Contiki Day 10: Halong Bay

Buffet breakfast time – yes another one, but no pancakes L but there were super amazing mini bread rolls with jam in the middle. Little known fact, as its pretty poorly advertised, but you can order eggs and omelettes. We just need to take overnight bags for the boat, and our normal luggage will stay behind in the hotel. Quick walk to meet the bus – upfront of the pack obvs, to ensure I got a double seat for myself as did almost everyone… We had a bit of a bus trip to get out to Halong Bay, so it was time to get comfy, and enjoy the last of the scenery of Vietnam (and sleep, because busses do that to me).

We stopped at a rest stop for snacks (pringles, hello) and were pleasantly surprised at the beautiful silk art available there, all created by hand by the disabled people who are employed by the centre. I didn’t even bother looking too much at first, other than noticing that they were super pretty, but then Katie found some that were not fully embroidered (they were just silk pictures on a blank background) which actually turned out to be affordable, so I got myself one as a gift for me. Worth a look if you are at all into art and pretty things, or want a special gift for someone at home.
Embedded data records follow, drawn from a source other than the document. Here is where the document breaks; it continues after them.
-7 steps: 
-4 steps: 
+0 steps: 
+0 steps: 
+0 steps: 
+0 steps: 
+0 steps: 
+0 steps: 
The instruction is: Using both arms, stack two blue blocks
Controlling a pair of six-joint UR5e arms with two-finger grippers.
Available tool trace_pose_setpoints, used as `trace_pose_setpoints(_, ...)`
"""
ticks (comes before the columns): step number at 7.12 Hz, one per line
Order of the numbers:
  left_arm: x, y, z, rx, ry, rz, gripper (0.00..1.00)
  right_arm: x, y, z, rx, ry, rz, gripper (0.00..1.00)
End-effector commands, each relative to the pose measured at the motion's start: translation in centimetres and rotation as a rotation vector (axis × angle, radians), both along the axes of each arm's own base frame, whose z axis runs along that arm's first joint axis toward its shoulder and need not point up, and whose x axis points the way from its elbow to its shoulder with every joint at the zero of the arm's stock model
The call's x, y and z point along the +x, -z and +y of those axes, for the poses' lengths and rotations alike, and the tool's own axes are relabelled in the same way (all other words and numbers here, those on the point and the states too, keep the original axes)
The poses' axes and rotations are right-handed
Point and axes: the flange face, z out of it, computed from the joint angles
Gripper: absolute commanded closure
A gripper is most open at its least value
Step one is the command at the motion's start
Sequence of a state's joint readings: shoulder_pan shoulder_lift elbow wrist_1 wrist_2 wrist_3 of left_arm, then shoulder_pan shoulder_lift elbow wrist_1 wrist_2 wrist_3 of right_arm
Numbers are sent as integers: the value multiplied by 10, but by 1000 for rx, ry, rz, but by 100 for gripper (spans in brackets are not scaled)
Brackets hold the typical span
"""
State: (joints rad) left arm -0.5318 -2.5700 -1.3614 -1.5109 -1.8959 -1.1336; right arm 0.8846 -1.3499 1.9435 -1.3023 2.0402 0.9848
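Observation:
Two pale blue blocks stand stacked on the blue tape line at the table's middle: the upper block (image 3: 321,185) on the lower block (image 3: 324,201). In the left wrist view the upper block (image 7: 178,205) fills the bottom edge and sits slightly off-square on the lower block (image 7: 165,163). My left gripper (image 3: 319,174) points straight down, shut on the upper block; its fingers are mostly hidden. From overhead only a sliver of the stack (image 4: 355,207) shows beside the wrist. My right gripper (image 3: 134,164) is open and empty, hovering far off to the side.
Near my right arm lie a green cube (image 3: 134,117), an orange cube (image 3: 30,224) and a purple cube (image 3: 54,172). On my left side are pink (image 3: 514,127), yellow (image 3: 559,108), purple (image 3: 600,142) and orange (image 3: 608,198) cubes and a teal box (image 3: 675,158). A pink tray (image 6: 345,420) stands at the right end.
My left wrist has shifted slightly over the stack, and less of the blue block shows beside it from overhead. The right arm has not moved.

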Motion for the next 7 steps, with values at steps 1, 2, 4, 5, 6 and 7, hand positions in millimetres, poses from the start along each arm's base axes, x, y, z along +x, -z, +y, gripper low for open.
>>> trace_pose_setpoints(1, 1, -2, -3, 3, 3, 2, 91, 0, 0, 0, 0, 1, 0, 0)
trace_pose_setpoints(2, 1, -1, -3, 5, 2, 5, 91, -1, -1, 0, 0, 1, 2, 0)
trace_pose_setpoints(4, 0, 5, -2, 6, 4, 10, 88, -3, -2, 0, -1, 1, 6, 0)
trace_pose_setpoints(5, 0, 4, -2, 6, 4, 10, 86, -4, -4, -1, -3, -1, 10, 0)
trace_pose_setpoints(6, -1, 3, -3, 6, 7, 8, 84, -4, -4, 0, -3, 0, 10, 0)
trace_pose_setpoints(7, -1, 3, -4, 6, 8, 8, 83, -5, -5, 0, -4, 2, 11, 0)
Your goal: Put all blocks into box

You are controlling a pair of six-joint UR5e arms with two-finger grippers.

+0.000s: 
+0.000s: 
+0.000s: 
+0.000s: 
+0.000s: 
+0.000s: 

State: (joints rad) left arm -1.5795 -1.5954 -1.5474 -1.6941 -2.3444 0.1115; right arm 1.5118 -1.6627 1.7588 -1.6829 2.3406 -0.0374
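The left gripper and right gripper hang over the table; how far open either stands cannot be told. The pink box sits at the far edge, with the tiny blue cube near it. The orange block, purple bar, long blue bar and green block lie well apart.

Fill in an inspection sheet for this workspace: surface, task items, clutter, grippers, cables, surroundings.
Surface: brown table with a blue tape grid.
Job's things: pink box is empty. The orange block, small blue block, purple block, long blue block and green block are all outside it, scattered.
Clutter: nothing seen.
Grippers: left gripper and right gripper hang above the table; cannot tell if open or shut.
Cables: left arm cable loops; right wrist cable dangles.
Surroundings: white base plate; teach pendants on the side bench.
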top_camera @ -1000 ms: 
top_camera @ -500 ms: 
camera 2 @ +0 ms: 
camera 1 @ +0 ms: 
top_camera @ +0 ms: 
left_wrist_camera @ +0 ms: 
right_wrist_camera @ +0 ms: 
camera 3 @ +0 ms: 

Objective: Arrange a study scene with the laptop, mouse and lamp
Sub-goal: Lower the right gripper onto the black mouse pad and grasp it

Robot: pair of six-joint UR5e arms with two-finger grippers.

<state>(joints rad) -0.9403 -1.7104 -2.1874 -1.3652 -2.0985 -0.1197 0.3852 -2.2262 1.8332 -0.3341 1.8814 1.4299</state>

We hopped back on the bus, and a bit of a drive later arrived at our boat for the night – okay, technically we arrived at our small transport boat which is took us to our boat. Life vests and safety first kids…

On board the boat we had time to relax a bit, hand our alcohol in behind the bar (because there’s a special deal made with the boat crew for this) and then had to all be in the dining area for lunch. As lunch is served family style, they don’t start bringing your food to your table until EVERYONE is sitting. Lunch was a seafood feast, complete with freshly steamed prawns (yummy!) I had a Hanoi beer (like Saigon, but from Hanoi). We had time to unpack a bit after lunch, lay around on the deck and start to appreciate the insane beauty that is Halong Bay. I can try to explain it, but I really don’t have the words (even three months later). The pictures don’t do it justice. Everyone should go there.

It was time for kayaking then, which is one of the optionals. I highly recommend this to everyone – even if you’re not a person who does kayaking, or is particularly fond of the water, find a good partner to get on the kayak with and GO. You wear a life vest the entire time (well, you’re supposed to) and as the bay is a national park, you are not allowed to swim in it. This makes the kayaking very peaceful, and we only had one pair that I know of who tipped over. Katie and I got a bit of a rhythm going and found our groove and managed to (fairly successfully) navigate the waters. There is a bit of cave you can go through and then you end up in this lake/grotto surrounded by these islands and it’s just pure magic. We even got to see the wild monkeys! Once some of the group had got bored and headed back, there were only a few of us and our boats left and the complete silence and peace was just indescribable. It was so amazing to have the sun on our bodies, and this still water around us. Not to sound dramatic or anything, but it’s like you can feel there some big secret there and the air just whistles with this knowledge it has, and maybe wants you to find out.
We slowly headed back to the boat, where we relaxed some more. A bit later in the afternoon there was the chance to go with the small boat to the beach. A few of us took this opportunity, and also hiked up the hill there. The view from the top is breathtaking, and well worth the huffing and puffing of the steps to get there (I forgot we’d be climbing to the top at that point and literally only had my bikini on and a towel around me, because, beach). Couple of super happy snaps at the top, a bit of lying around on the sand, and a quick “swim” in the sea – I really only went up to like my knees coz it wasn’t a very big swimming area – and we grudgingly made our way back to the boat. But it was sundowner time, so that sort of made up for it. (PS thanks to the Contiki family for most of these pics, as I didn’t even have my phone with me) 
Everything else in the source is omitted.